I increase the ACUs to be able to grow:

I am initiating a shard split job for the shard associated with subcluster ID 4.

postgres_limitless=> SELECT rds_aurora.limitless_split_shard('4');
 limitless_split_shard
-----------------------
         1732395750168
(1 row)

This process runs in the background, and the job number tracks progress:

postgres_limitless=> select * from rds_aurora.limitless_list_shard_scale_jobs(1732395750168);
    job_id     |   action    |      job_details      |   status    |    submission_time     | message
---------------+-------------+-----------------------+-------------+------------------------+---------
 1732395750168 | SPLIT_SHARD | Split Shard 4 by User | IN_PROGRESS | 2024-11-23 21:03:07+00 |
(1 row)

This operation may not be fully online, and the application may get errors. I've run PgBench, which runs a count(*) from my table.

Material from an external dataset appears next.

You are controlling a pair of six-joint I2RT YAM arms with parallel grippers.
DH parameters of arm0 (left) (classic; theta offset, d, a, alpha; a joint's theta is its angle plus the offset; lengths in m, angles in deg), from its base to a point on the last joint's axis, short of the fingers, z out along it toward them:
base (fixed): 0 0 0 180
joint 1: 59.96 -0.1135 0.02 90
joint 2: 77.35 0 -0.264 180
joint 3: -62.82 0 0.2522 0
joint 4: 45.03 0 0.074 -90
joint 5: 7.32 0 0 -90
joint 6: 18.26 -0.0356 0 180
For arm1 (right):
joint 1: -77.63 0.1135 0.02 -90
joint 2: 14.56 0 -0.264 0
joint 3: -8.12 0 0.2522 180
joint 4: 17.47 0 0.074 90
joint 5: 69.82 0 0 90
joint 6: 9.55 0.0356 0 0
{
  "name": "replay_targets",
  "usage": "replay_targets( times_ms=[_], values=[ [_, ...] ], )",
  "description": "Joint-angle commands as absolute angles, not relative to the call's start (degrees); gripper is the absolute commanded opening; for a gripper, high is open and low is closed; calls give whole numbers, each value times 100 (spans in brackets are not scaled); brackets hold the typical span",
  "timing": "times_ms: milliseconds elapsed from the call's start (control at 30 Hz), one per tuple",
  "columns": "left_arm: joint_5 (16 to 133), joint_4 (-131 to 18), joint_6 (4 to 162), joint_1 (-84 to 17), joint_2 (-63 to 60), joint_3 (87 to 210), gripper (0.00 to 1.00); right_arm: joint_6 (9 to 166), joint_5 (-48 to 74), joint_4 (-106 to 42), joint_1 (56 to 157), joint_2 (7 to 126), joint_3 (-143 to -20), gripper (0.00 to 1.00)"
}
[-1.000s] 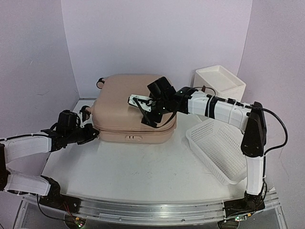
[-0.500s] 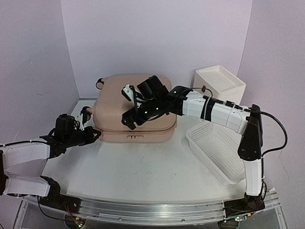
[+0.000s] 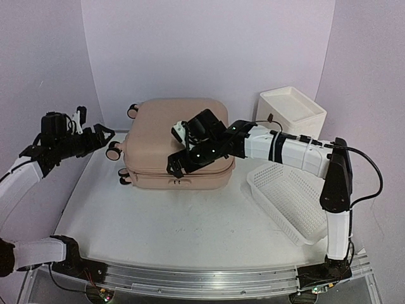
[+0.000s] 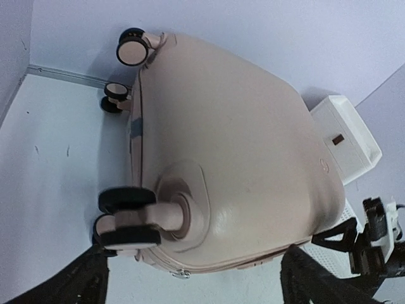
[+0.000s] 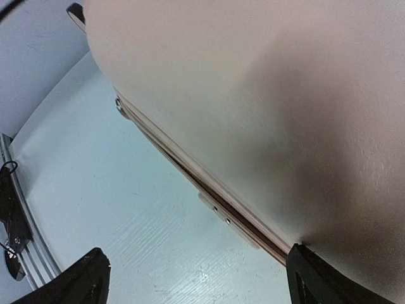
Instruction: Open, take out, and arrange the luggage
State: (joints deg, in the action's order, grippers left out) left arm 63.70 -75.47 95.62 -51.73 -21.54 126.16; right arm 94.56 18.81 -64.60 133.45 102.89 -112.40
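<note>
The closed suitcase (image 3: 158,136) lies flat on the table (image 3: 158,221), with a basket (image 3: 288,196) just right of it and a drawer unit (image 3: 292,107) at its right rear. The left gripper (image 3: 92,130) hangs left of it beside the wheels, fingers apart. The right gripper (image 3: 177,151) is over its front edge, fingers also apart.

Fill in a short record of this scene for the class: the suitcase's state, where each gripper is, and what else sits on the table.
Luggage: pale-pink hard-shell suitcase, closed, lying flat on white table
Left gripper: open, empty, raised to the left of the suitcase
Right gripper: open, empty, over the suitcase's near edge
Right of suitcase: white perforated plastic basket; white drawer unit behind it
</note>
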Motion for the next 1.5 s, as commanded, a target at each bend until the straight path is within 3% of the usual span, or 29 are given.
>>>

pgbench -P 5 -T 3600 -c 10 -nf /dev/stdin <<< 'select count(*) from my_sharded_table'

This operation involved ten clients, and eight encountered an error during the Split Shard process:

progress: 635.0 s, 219.4 tps, lat 45.647 ms stddev 6.212, 0 failed
progress: 640.0 s, 229.0 tps, lat 43.580 ms stddev 4.231, 0 failed
progress: 645.0 s, 227.4 tps, lat 44.006 ms stddev 4.953, 0 failed
pgbench: error: client 2 script 0 aborted in command 0 query 0: ERROR:  could not connect to node "6"
DETAIL:  refer to internal logs for details
pgbench: error: client 9 script 0 aborted in command 0 query 0: ERROR:  could not connect to node "6"
DETAIL:  refer to internal logs for details
pgbench: error: client 5 script 0 aborted in command 0 query 0: ERROR:  could not connect to node "6"
DETAIL:  refer to internal logs for details
pgbench: error: client 0 script 0 aborted in command 0 query 0: ERROR:  could not connect to node "6"
DETAIL:  refer to internal logs for details
pgbench: error: client 4 script 0 aborted in command 0 query 0: ERROR:  could not connect to node "6"
DETAIL:  refer to internal logs for details
pgbench: error: client 3 script 0 aborted in command 0 query 0: ERROR:  could not connect to node "6"
DETAIL:  refer to internal logs for details
progress: 650.0 s, 59.8 tps, lat 43.951 ms stddev 4.315, 0 failed
progress: 655.0 s, 0.0 tps, lat 0.000 ms stddev 0.000, 0 failed
progress: 660.0 s, 0.0 tps, lat 0.000 ms stddev 0.000, 0 failed
progress: 665.0 s, 0.0 tps, lat 0.000 ms stddev 0.000, 0 failed
pgbench: error: client 6 script 0 aborted in command 0 query 0: ERROR:  could not connect to node "6"
DETAIL:  refer to internal logs for details
pgbench: error: client 7 script 0 aborted in command 0 query 0: ERROR:  could not connect to node "6"
DETAIL:  refer to internal logs for details
progress: 670.0 s, 0.0 tps, lat 0.000 ms stddev 0.000, 0 failed
progress: 675.0 s, 17.0 tps, lat 674.184 ms stddev 4001.588, 0 failed
progress: 680.0 s, 30.4 tps, lat 66.340 ms stddev 32.994, 0 failed
progress: 685.0 s, 35.6 tps, lat 55.638 ms stddev 27.393, 0 failed
progress: 690.0 s, 33.2 tps, lat 60.957 ms stddev 38.752, 0 failed

The shard with subcluster ID 6 was added by splitting shard 4:

postgres_limitless=> select distinct dest_subcluster,dest_type,dest_instance_az from rds_aurora.limitless_stat_subclusters
natural join (select subcluster_id as dest_subcluster, subcluster_type as dest_type from rds_aurora.limitless_subclusters)
where dest_subcluster != orig_subcluster order by 1 ;

 dest_subcluster | dest_type | dest_instance_az
-----------------+-----------+------------------
 2               | router    | eu-west-1a
 3               | router    | eu-west-1b
 4               | shard     | eu-west-1a
 5               | shard     | eu-west-1b
 6               | shard     | eu-west-1a
(5 rows)

It appears that the router was aware of the new shard before it became accessible.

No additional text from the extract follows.